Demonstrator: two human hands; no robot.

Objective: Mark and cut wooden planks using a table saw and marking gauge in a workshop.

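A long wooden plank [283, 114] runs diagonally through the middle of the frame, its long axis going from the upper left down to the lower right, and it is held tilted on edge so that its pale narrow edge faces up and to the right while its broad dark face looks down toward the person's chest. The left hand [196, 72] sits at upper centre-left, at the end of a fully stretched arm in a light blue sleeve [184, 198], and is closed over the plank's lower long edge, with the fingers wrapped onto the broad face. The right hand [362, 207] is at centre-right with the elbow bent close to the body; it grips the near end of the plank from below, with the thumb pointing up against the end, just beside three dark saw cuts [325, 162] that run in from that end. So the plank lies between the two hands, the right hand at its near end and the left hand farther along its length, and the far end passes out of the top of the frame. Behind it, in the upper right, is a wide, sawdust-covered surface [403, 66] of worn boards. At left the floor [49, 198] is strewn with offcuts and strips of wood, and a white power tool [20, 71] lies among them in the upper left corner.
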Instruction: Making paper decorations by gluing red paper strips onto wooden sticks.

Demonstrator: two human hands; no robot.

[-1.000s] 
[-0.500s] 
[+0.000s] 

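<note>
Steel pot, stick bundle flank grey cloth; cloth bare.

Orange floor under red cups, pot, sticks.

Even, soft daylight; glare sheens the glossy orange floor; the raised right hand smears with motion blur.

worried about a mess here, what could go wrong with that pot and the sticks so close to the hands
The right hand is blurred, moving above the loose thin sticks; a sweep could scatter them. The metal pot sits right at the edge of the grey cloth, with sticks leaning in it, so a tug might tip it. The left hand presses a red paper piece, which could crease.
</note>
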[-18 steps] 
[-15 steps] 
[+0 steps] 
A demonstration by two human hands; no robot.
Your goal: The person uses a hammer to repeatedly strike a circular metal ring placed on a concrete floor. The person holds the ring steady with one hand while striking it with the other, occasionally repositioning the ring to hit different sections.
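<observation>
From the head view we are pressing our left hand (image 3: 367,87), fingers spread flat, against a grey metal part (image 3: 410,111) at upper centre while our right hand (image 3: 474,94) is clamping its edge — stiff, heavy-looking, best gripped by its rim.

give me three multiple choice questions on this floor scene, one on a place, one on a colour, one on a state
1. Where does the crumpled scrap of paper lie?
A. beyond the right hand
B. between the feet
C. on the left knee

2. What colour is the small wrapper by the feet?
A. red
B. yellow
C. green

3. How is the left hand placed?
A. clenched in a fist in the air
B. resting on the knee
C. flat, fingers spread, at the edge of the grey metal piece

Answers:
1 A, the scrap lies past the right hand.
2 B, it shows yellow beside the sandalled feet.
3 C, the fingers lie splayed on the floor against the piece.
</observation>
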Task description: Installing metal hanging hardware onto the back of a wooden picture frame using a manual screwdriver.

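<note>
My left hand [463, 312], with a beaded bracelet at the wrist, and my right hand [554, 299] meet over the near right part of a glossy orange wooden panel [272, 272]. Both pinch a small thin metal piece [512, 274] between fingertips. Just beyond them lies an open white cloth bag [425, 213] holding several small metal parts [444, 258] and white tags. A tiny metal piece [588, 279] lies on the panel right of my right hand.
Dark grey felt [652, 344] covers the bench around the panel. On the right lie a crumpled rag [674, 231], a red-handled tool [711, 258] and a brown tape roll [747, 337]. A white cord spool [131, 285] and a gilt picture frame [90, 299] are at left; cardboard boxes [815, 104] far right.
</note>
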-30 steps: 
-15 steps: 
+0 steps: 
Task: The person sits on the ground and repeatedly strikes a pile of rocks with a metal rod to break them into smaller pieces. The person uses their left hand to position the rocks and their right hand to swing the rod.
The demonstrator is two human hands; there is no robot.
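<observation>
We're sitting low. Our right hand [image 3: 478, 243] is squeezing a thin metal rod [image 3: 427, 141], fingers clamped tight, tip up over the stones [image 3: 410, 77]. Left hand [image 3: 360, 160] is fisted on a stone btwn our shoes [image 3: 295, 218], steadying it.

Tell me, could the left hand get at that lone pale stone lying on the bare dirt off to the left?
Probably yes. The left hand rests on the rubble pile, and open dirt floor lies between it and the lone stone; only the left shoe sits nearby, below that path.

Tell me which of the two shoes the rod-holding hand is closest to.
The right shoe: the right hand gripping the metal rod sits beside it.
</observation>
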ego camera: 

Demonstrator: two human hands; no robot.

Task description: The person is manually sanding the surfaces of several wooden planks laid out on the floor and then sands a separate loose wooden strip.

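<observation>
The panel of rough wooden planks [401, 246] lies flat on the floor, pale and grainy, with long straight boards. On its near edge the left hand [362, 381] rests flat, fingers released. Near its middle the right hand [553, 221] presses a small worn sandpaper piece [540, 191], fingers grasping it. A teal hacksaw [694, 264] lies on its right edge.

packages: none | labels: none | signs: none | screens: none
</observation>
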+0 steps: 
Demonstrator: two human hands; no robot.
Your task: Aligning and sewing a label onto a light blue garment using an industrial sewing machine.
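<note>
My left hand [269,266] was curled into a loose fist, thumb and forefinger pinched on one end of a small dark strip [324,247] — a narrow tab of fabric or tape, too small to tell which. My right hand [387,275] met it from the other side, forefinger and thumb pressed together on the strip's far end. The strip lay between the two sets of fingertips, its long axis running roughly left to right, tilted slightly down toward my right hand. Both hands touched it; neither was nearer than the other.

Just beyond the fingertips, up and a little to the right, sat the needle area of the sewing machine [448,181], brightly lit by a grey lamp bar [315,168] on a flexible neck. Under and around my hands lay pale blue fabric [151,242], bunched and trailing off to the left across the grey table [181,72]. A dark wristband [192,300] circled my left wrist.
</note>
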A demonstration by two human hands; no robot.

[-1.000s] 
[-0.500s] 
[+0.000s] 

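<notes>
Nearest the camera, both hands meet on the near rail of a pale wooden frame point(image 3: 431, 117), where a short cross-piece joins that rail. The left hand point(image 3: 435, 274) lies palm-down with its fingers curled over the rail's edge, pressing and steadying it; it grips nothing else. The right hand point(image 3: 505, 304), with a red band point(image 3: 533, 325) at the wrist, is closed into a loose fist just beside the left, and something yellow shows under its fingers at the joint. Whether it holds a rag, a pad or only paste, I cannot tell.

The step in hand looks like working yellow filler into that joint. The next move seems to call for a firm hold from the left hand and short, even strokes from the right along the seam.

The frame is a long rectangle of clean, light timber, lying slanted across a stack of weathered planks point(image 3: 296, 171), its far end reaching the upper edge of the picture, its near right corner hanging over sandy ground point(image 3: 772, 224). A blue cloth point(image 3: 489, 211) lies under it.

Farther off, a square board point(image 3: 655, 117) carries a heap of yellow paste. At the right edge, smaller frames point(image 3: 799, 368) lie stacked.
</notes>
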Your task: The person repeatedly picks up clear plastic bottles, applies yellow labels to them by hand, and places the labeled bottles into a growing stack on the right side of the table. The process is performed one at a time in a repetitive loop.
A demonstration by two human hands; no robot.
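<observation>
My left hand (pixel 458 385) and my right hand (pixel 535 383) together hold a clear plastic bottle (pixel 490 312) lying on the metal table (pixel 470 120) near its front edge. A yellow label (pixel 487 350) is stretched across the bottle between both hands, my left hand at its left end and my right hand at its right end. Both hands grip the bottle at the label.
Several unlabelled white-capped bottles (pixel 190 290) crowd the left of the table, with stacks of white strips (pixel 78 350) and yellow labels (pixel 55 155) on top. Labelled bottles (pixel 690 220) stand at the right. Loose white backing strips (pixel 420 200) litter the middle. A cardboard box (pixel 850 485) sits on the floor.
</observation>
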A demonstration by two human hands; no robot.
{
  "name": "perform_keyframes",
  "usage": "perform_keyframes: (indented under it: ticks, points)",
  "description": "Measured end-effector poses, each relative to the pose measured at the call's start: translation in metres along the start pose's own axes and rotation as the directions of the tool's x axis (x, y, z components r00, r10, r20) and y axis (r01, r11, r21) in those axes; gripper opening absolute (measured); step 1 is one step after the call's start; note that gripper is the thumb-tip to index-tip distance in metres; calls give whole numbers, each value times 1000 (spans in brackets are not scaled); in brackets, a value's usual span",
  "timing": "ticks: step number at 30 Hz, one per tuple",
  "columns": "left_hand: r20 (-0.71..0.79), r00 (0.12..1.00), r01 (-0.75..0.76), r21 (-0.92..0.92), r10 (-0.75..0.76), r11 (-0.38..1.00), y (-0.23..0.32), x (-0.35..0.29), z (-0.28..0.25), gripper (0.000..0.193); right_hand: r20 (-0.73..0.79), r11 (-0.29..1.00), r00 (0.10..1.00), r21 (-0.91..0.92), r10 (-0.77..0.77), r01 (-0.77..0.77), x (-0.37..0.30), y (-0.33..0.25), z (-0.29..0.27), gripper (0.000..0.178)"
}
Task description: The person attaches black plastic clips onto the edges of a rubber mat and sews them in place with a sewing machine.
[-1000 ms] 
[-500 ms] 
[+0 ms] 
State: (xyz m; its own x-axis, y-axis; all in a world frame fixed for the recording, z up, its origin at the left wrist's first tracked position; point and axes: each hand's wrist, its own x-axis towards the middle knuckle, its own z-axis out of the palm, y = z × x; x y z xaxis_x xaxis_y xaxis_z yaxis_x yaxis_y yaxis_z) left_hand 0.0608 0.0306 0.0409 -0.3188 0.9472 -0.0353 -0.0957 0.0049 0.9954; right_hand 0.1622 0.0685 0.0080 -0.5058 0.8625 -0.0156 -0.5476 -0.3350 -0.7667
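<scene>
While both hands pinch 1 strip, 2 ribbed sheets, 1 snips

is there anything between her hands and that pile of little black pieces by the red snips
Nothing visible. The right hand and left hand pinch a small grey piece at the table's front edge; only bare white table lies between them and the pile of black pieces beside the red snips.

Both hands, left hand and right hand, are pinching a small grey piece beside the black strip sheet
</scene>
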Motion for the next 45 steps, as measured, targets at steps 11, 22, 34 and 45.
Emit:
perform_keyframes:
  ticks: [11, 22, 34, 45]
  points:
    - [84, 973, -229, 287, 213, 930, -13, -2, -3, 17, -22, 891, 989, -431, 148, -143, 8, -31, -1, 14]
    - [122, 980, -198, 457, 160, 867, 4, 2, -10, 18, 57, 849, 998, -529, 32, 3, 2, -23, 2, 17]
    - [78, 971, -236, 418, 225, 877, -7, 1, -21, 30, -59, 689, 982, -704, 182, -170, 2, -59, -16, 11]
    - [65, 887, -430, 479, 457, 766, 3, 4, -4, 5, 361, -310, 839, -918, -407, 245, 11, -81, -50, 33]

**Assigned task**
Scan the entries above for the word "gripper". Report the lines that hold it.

**Answer**
  "description": "Measured end-effector poses, each relative to the pose measured at the call's start: translation in metres along the start pose's own axes and rotation as the directions of the tool's x axis (x, y, z components r00, r10, r20) and y axis (r01, r11, r21) in those axes; gripper opening absolute (measured); step 1 is one step after the call's start; note that gripper is the thumb-tip to index-tip distance in metres; calls give whole numbers, each value times 1000 (spans in brackets are not scaled); in brackets, a value's usual span",
  "columns": "left_hand: r20 (-0.71..0.79), r00 (0.12..1.00), r01 (-0.75..0.76), r21 (-0.92..0.92), r10 (-0.75..0.76), r11 (-0.38..1.00), y (-0.23..0.32), x (-0.35..0.29), z (-0.28..0.25), gripper (0.000..0.193); right_hand: r20 (-0.73..0.79), r11 (-0.29..1.00), r00 (0.10..1.00), r21 (-0.91..0.92), r10 (-0.77..0.77), r01 (-0.77..0.77), x (-0.37..0.30), y (-0.33..0.25), z (-0.29..0.27), gripper (0.000..0.178)"

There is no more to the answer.